=== BRIEF ===
Please return the lines below verbatim, beginning at the one that has "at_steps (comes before" and stopping after the one that has "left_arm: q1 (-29", and add no other lines.

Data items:
====
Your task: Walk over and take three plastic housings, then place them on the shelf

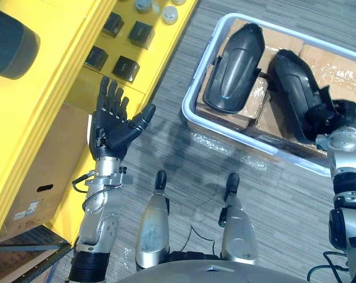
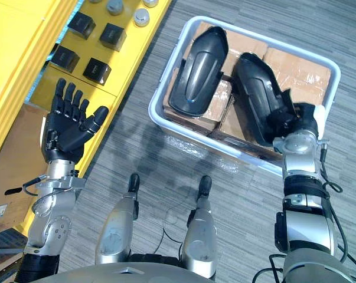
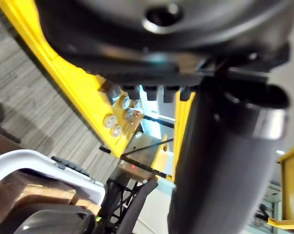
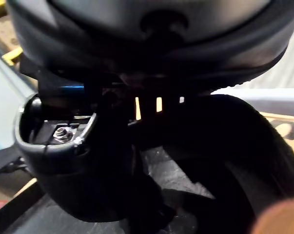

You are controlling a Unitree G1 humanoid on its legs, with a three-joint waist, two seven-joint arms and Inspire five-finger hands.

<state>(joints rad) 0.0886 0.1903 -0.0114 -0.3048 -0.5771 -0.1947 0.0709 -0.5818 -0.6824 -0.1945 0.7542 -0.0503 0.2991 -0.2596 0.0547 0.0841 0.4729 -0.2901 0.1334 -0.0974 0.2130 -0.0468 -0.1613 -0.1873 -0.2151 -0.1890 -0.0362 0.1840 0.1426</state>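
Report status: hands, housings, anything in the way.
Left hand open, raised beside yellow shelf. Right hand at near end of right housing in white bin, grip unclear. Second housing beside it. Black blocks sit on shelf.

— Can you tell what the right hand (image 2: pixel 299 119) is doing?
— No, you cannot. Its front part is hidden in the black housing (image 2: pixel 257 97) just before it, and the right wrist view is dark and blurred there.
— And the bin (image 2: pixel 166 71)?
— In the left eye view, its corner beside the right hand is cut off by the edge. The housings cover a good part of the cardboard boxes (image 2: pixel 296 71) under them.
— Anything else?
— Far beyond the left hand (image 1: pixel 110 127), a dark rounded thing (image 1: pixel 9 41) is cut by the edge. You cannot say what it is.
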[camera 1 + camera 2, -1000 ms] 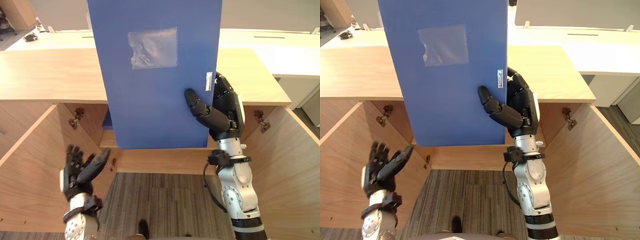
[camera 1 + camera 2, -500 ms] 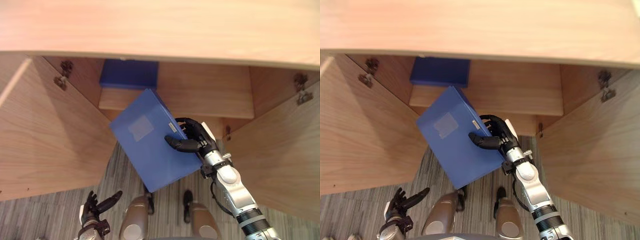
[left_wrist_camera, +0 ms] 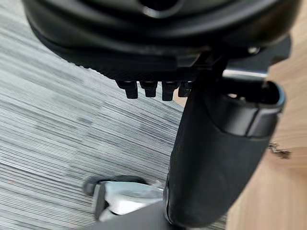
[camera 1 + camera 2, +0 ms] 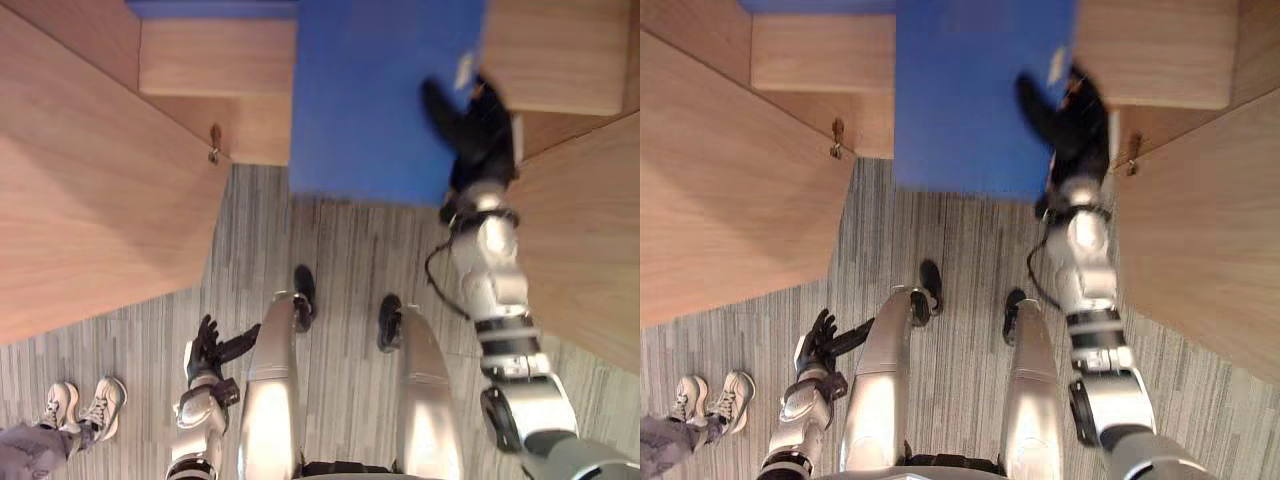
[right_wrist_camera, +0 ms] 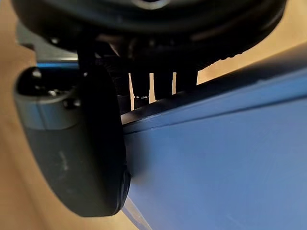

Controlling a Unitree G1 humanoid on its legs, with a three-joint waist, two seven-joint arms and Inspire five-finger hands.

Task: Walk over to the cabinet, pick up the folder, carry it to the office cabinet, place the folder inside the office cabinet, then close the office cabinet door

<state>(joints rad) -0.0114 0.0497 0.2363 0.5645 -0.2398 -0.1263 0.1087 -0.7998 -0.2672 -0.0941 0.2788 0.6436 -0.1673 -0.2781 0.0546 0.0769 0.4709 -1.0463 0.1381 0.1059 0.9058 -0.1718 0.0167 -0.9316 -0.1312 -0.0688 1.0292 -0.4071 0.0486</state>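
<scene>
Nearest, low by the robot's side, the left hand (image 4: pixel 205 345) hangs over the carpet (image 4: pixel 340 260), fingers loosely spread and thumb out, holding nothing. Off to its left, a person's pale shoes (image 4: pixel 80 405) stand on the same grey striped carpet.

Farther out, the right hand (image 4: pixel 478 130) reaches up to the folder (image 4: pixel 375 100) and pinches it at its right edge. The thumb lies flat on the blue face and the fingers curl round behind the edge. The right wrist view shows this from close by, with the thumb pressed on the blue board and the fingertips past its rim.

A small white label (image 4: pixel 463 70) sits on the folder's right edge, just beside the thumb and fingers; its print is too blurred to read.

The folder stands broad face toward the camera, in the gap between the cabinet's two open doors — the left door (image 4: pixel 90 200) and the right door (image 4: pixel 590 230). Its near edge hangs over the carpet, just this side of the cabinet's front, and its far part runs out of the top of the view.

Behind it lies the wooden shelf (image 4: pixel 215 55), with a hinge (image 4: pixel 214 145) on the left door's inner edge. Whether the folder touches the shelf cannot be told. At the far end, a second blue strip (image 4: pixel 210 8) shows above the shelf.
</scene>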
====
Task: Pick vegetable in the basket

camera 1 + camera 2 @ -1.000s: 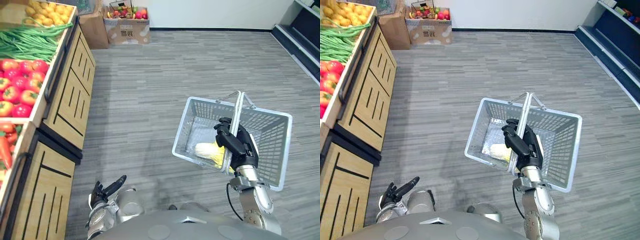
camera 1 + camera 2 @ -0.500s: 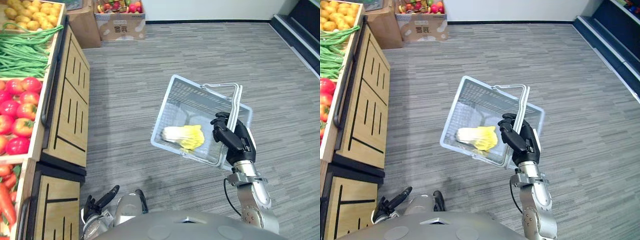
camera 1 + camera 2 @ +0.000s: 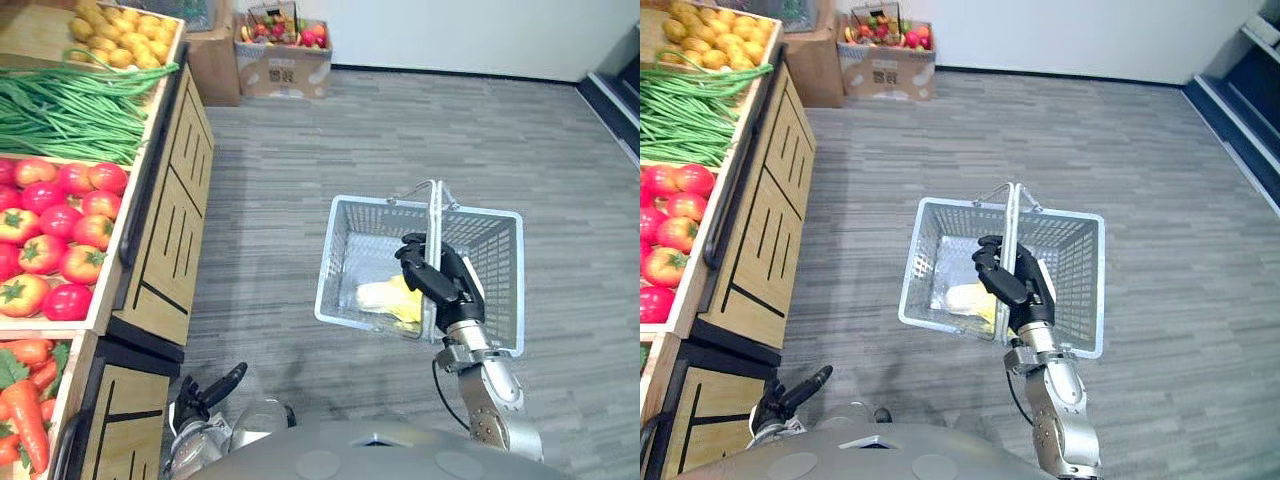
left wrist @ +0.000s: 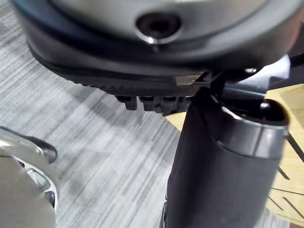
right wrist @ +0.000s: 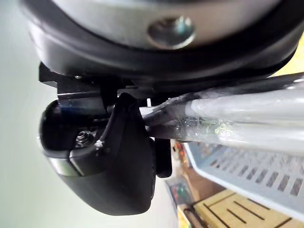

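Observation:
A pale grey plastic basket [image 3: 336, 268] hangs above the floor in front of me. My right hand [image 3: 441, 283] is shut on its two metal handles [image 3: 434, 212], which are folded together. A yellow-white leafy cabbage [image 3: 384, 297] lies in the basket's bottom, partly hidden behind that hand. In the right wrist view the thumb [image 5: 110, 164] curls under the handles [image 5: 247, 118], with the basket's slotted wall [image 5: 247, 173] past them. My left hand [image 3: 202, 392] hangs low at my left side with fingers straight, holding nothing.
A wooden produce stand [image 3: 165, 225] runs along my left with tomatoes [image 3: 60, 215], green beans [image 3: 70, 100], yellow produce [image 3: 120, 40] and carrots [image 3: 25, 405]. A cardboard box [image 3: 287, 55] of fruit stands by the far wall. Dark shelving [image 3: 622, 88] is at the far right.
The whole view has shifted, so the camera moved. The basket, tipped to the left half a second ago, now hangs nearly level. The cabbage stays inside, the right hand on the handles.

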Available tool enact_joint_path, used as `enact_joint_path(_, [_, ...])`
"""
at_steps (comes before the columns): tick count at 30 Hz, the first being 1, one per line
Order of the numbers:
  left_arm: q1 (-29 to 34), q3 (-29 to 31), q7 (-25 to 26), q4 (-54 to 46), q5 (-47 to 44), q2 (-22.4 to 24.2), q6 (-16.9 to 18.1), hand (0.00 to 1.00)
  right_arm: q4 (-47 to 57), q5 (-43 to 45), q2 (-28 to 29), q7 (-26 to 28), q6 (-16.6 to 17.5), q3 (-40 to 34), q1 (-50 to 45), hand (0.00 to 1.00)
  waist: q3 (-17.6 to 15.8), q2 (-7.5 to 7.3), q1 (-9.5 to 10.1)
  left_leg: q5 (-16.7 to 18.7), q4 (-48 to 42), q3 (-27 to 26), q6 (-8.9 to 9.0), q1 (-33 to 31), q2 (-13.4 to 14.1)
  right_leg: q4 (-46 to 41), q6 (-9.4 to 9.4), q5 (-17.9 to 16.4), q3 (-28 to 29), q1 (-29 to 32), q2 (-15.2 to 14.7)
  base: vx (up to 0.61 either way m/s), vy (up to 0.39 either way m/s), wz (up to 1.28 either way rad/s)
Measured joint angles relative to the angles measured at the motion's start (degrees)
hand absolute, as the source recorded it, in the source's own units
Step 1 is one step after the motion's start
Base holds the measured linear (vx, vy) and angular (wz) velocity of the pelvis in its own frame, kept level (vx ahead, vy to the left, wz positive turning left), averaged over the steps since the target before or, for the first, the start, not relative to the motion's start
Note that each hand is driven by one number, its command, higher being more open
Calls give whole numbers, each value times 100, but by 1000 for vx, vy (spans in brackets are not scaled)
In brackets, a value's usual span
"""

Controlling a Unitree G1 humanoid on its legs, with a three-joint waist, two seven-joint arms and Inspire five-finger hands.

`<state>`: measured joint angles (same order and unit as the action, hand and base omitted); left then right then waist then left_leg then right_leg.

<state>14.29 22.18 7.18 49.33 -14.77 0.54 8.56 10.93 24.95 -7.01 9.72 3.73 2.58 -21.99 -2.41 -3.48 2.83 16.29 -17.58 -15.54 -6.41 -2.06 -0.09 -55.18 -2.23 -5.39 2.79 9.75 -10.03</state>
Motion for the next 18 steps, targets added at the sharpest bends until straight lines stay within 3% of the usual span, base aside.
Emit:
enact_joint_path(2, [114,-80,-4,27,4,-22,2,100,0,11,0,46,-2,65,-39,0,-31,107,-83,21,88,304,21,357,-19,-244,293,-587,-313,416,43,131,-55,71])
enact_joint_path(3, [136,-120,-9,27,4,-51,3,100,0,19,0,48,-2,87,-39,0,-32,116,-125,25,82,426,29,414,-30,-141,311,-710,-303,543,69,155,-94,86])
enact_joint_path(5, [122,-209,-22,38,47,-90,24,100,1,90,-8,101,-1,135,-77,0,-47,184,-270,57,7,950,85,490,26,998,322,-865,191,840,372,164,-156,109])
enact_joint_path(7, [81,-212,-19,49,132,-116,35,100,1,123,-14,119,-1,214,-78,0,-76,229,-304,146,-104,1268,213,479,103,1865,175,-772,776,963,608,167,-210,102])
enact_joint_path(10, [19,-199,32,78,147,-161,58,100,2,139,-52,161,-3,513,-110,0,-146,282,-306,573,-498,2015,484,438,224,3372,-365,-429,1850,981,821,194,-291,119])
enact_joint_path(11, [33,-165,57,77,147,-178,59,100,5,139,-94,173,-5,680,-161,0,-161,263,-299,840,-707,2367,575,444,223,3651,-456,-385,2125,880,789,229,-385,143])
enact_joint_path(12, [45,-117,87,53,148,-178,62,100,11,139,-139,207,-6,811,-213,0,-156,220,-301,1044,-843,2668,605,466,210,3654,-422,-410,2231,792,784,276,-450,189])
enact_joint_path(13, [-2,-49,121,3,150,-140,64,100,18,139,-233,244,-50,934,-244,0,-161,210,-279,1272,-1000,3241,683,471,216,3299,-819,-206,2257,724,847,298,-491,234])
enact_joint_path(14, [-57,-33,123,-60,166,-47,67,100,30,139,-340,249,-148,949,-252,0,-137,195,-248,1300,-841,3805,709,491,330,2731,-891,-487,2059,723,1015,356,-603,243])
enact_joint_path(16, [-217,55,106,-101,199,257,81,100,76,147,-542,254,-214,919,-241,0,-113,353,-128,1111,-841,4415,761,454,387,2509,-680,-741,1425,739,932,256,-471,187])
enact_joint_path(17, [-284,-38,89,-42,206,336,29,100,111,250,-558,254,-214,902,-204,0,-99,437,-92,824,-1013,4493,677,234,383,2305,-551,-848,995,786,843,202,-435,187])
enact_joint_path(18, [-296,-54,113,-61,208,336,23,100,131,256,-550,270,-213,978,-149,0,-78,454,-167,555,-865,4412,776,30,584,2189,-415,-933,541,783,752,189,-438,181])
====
=== TASK OUTPUT ===
at_steps (comes before the columns): tick count at 30 Hz, the first being 1, one per line
Order of the numbers:
  left_arm: q1 (-29 to 34), q3 (-29 to 31), q7 (-25 to 26), q4 (-54 to 46), q5 (-47 to 44), q2 (-22.4 to 24.2), q6 (-16.9 to 18.1), hand (0.00 to 1.00)

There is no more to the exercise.